As time has moved on and more people understand the base mechanics of WoW quite thoroughly, we move on to newer things and different things. Classic is an interesting petri dish for exactly this – in theory, the game would let people just play, but in practice in 2020, a significant portion of the community has this ingrained communal understanding of the best specs, best classes, and ways to optimize and meta-game that they couldn’t in 2005. Thus, you see a lot of weird things on Classic – optimized raids, naked raids, speed-leveling, and specific group compositions being favored for high-end content. Why is that? Well, the community has changed – the game in 2005 (to MysticalOS’s point) allowed for all of this, but it wasn’t a part of most player’s mindsets back then. Now, it is, and Classic shows a community changing around the thing they wanted, changing the character of it as the community of Classic is a far different beast than the one found in 2005.

And thus, we are led back to present-day, and the state of discussion around Covenants. Blizzard’s stated design intent with Covenant abilities is simple enough – you get a choice of faction and they give you power – but the problem in many player’s minds is a real one when looking at the state of the current game – Blizzard does not have a great track record in recent years of fixing balance problems, and when something is their design darling, they hesitate to kill it, instead offering halfway-fixes and enforced adherence to the design.

Covenant abilities fit into this because one of the things Blizzard continually comes back to is that switching Covenants will be easy, but going back to one you previously pledged to will require some added cost of time. This is, frankly, a problem. If/when a balancing change is made once the game is live, there will be a rush of people who want to change Covenants. When this happens, those people are going to be pretty irritated to have to wait a full week to switch, or that a power shift happens that might necessitate switching at all. This is a genuine issue that Blizzard sometimes seems unaware of – their goal in design is to say “everything works, pick what you like” but theorycrafters will always math out one that is superior in some way. As a Demon Hunter, for example, the Fleshcraft ability of the Necrolords (not even the class ability!) offers a powerful absorption shield. If I’m tanking this expansion then this ability is the only signature ability that offers me that level of power. The only one that even gets close is the Kyrian Phials, and those are pretty close (15% health and full cleanse 3 times in 5 minutes vs. 20-50% of maximum health shield every two minutes), as both the Night Fae and Venthyr abilities are movement only and offer no real raid/dungeon utility outside of mobility, which I won’t downplay because it matters, although for PvE, not as much as raw mitigation or healing.
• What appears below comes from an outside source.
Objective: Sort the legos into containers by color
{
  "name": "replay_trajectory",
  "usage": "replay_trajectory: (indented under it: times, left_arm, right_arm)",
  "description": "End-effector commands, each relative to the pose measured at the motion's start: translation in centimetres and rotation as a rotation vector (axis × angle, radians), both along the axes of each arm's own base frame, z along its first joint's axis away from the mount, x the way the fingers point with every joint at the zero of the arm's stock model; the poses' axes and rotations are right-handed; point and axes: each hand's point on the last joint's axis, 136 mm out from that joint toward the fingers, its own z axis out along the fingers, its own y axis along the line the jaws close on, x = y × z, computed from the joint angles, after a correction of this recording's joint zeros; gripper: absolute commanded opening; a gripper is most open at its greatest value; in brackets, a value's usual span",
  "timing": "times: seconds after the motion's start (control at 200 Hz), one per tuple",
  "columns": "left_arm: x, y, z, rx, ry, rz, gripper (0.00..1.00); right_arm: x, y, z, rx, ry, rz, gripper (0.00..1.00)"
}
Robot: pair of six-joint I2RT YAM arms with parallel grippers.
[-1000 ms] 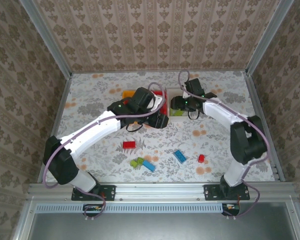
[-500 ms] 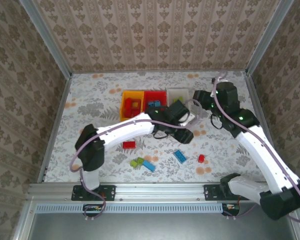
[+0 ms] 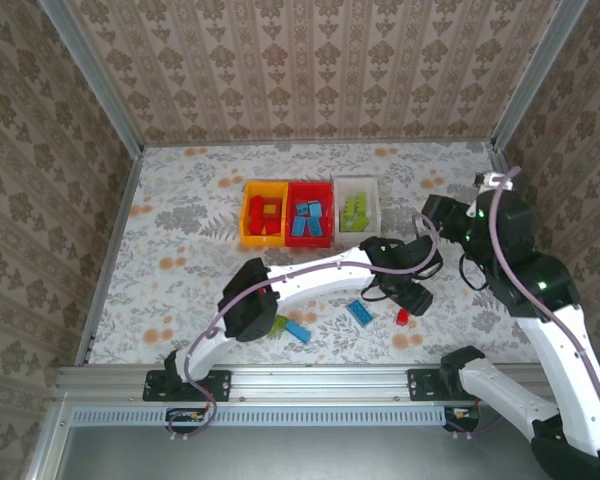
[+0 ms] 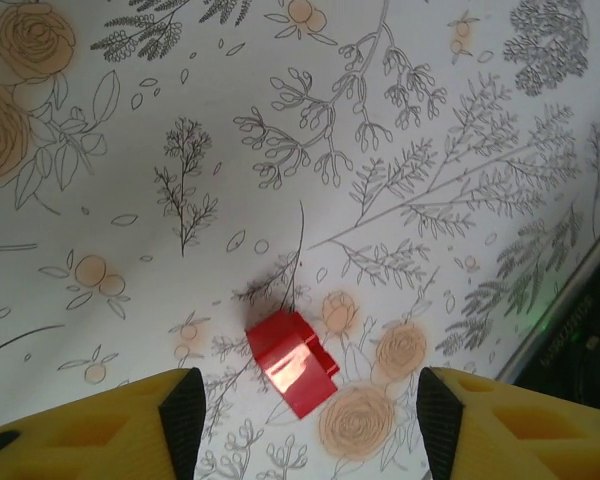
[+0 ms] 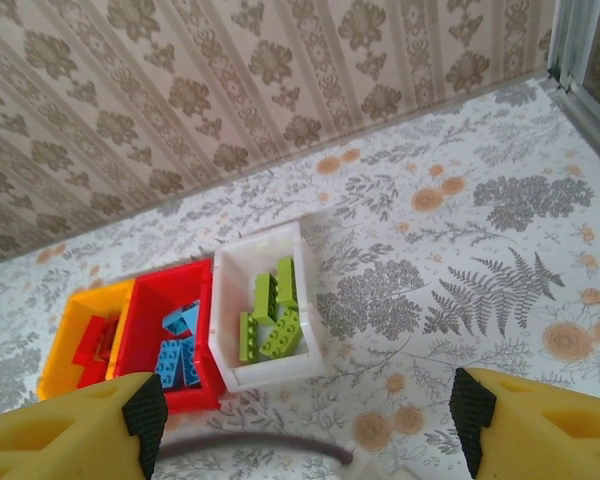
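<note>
My left gripper point(image 3: 408, 300) reaches far to the front right and hangs open just over a small red lego point(image 3: 402, 317). In the left wrist view that red lego point(image 4: 291, 362) lies on the cloth between my spread fingertips point(image 4: 185, 415), untouched. My right gripper point(image 3: 430, 220) is raised at the right, open and empty point(image 5: 310, 420), facing the containers. The yellow-orange container point(image 3: 245, 212) holds red legos, the red container point(image 3: 309, 242) blue ones, the white container point(image 3: 376, 208) lime green ones point(image 5: 275, 320). A blue lego point(image 3: 359, 312), another blue lego point(image 3: 297, 331) and a green lego point(image 3: 277, 325) lie loose at the front.
The table is covered in a floral cloth and walled by patterned panels with metal posts point(image 3: 520, 85). My left arm point(image 3: 310, 278) lies across the middle of the table. A grey cable point(image 5: 250, 448) crosses the bottom of the right wrist view.
My left arm swung from the containers to the front right, over the small red lego. The right arm pulled back from the white container and rose. Both grippers opened wider.
</note>
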Motion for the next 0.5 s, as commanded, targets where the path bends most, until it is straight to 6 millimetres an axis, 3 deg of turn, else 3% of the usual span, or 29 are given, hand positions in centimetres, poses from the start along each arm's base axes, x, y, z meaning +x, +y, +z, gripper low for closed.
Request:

Then there are the actual abilities by class. Looking just at Demon Hunter, the Kyrian ability Elysian Pact is pretty good. It has a cool effect, fits the class lore, and has AoE, strong damage, and healing via soul fragments. The Necrolord ability Fodder to the Flame gives some boost – bonus damage via attack power buffs and the demon killed from the ability drops a Soul Fragment that counts for the buff you get to damage for picking up Demon soul fragments. It offers a little bit of everything, but generally better suits Havoc – although the signature Fleshcraft ability, as discussed above, is potent for Vengeance as well. The Venthyr ability Sinful Brand is powerful for both specs, dealing a high amount of damage via a DoT, and the twist that using Metamorphosis during the ability duration applies the debuff to all nearby enemies is powerful. For tanks, this also slows attack and cast speeds for the enemies it is on, making it a powerful damage reduction. The Night Fae ability, The Hunt lets you charge to an enemy, dealing a decent chunk of damage and rooting the enemy for 3 seconds, while also applying a 60 second debuff that increases your fury generation from your standard builder attacks. This has a multiplier effect for ability use – you do some damage and have a small CC, but then you also have more resources to spend over the next minute, leading to more use of your larger attacks.

All of these are interesting in their own ways but I point to them as examples because they show a difficulty in balancing – all of them feel fine enough but there are clear distinctions between what feels tanky and what feels good for DPS. On top of that, the signature abilities have clear winners and losers – for a high mobility class like DH, the Night Fae and Venthyr abilities feel unnecessary, but if I’m a tank, the Necrolord ability is incredibly good and the Phials from the Kyrian are a solid runner up.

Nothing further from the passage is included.